## PROMPT
Copy all data exactly. Skip pictures.

## GIVEN INFORMATION

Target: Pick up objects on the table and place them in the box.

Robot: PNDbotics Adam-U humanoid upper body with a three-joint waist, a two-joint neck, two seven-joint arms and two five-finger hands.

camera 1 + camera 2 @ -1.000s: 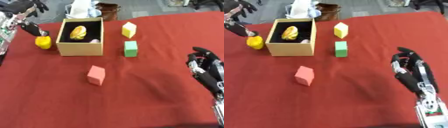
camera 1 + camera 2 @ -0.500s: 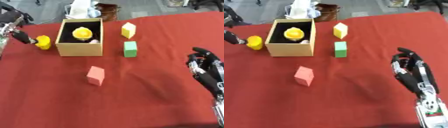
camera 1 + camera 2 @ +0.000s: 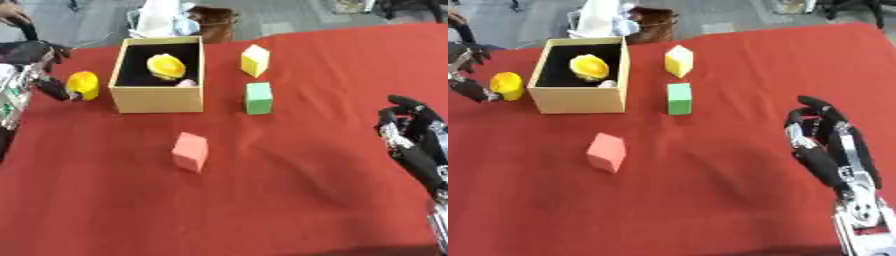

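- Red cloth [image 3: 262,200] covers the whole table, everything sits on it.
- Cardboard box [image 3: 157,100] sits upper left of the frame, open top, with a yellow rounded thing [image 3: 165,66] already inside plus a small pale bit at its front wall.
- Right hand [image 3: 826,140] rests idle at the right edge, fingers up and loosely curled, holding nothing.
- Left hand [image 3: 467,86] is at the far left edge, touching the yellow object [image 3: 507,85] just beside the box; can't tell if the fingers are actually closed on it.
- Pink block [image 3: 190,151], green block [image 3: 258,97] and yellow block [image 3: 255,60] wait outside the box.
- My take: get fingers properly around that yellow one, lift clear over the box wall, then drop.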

## ANSWER AREA
Target: Pick up objects on the table and place them in the box.

Robot: PNDbotics Adam-U humanoid upper body with a three-joint waist, a two-joint neck, two seven-joint arms and two five-finger hands.

camera 1 + camera 2 @ -1.000s: 
camera 1 + camera 2 @ -0.500s: 
camera 1 + camera 2 @ +0.000s: 

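- Red cloth [image 3: 262,200] covers the whole table, everything sits on it.
- Cardboard box [image 3: 157,100] sits upper left of the frame, open top, with a yellow rounded thing [image 3: 165,66] already inside plus a small pale bit at its front wall.
- Right hand [image 3: 826,140] rests idle at the right edge, fingers up and loosely curled, holding nothing.
- Left hand [image 3: 467,86] is at the far left edge, touching the yellow object [image 3: 507,85] just beside the box; can't tell if the fingers are actually closed on it.
- Pink block [image 3: 190,151], green block [image 3: 258,97] and yellow block [image 3: 255,60] wait outside the box.
- My take: get fingers properly around that yellow one, lift clear over the box wall, then drop.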

The exercise requires no further work.